A recently published report by Solidarity, the nonprofit affiliate of the American Center for International Labor, said based on the cost of basic expenses and a basket of food items, a garment worker in Port-au-Prince needs to earn $23.12 for an eight-hour day to support a family of four. Rather than speak of a minimum wage, the report talks of “a fair wage.”
The pay boost is not only less than what Solidarity has outlined, but also far less than the $11.11 protesting garment workers have asked for in recent months as they forced some factories in the capital to stop production.
Yves Savain, the executive director of the commission overseeing the U.S. HOPE legislation that provides preferential trade benefits to Haiti’s apparel sector, said he believes the increase will quell demands. In recent days, the wage council has started talks with workers and union organizers to address their concerns.
Savain said because Haiti’s apparel industry is still relatively small but growing, it can sustain the pay increase. He doesn’t expect the increase to have any adverse effect on the industry. Most of exports now under HOPE and HELP are knits made of blended fabric mainly from Asia. Some Haiti garments have duty-free access to U.S. with fabric from any country in the world.
A recent report issued by Better Work Haiti showed that 39 percent of Haiti’s nearly 30,000 workers were already earning more than the $4.44 a day minimum and 29 percent earned $6.66, according to the report monitoring working condition in Haiti’s apparel industry.
The U.S. Congress retained Better Work to certify if the trade benefits it provided Haiti should continue, or if corrective actions are necessary.
But Savain and others worry that any additional increases, as some lawmakers and workers have been seeking, could put an impoverished Haiti at a disadvantage. The country’s efficiency and productivity are already lower than other nations with a thriving apparel industry.
“Right now, we are a little higher than Vietnam or Nicaragua, and our productivity is nowhere near their output,” Savain said.
With one of the highest unemployment rates in the hemisphere, Haiti has struggled to attract investors to create jobs. For example, the Caracol Industrial Park in the North has 3,060 employees and six companies — far less than what the U.S. and others anticipated when they backed the construction of the $300 million park after the Jan. 12, 2010 earthquake.
The park was forced to shut down Monday and Wednesday, and half a day Tuesday after protesters took to the streets because of the lack of a road. The CODEVI industrial park on the Haiti-Dominican border has also lost productivity due to sporadic protests over the lack of electricity in the city of Ouanaminthe.

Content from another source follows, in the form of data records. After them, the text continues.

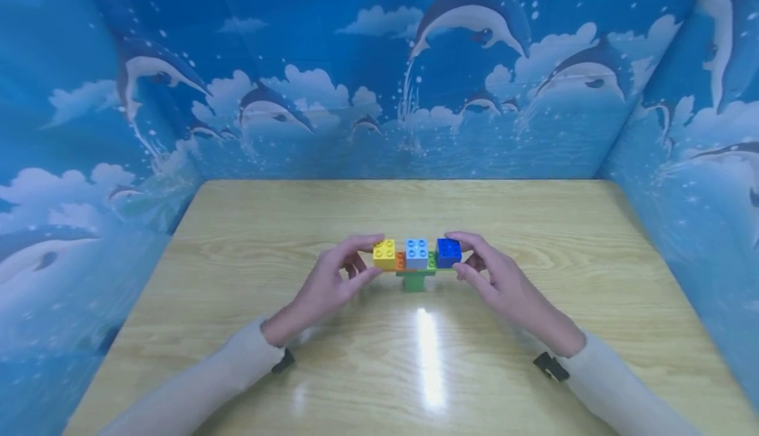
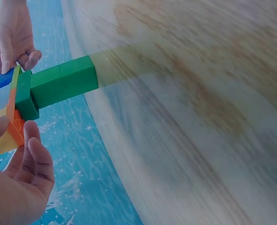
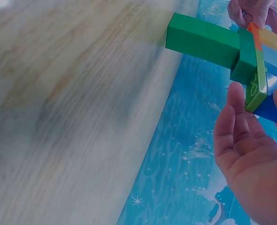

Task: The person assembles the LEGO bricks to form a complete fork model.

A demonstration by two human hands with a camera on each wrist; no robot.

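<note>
A toy-brick structure stands on the table, its column of green bricks (image 2: 65, 80) upright with a wider dark green brick (image 3: 245, 56) on top. Across that lie an orange brick (image 1: 400, 261) and a lime green brick (image 3: 256, 89). Three bricks sit in a row above: yellow (image 1: 384, 255), light blue (image 1: 416, 255) and dark blue (image 1: 449, 253). My left hand (image 1: 329, 283) pinches the yellow brick between thumb and index finger. At the other end my right hand (image 1: 505, 284) holds the dark blue brick the same way. The other fingers are curled loosely below the bricks.
The wood-grain table (image 1: 267, 225) runs back to a blue curtain (image 1: 332, 41) printed with dolphins and clouds, which also hangs at both sides. A bright light reflection (image 1: 429, 357) lies on the tabletop in front of the structure. Dark straps (image 1: 551, 366) show at both cuffs.
</note>
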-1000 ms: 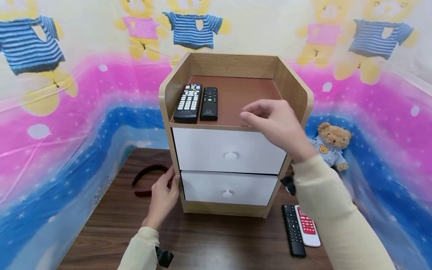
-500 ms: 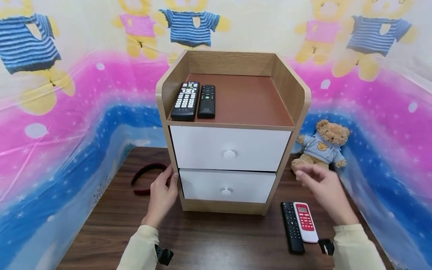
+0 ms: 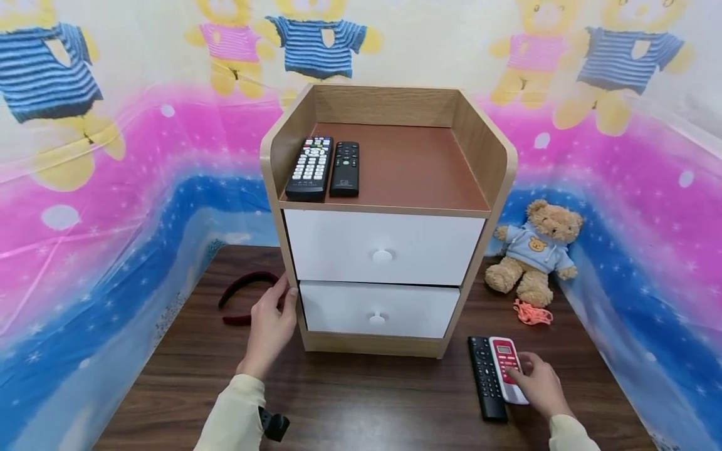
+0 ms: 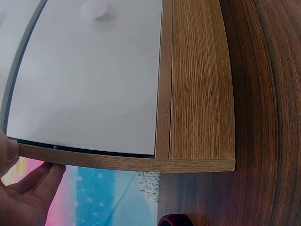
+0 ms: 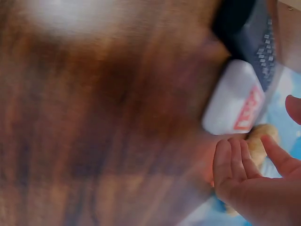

Not everyone supported Martelly’s decision to issue a presidential decree that also clarify how much workers in other private employment, including household servants, should earn.
Sen. Steven Benoit, who led the battle to get Haiti to pass a minimum wage for its garment industry in 2009, took to the airwaves soon after learning that a decree had been published. He accused Martelly of sidestepping parliamentarians.
Government officials, however, have defended the president’s decision saying that it was based on recommendations of Haiti’s Wage Council, and came after numerous requests over the years by the U.S. government, factory owners and potential investors for clarification on the ambiguously written law.
The lack of clarification and controversy over the law’s language has triggered criticism from local and international union organizers that Haiti’s factory workers were being cheated out of what they are owed. The lack of clarity also prevented investors from making firm decisions.
“The only way to grow the number of workers is if investors perceive there is stability in wages,” Savain said.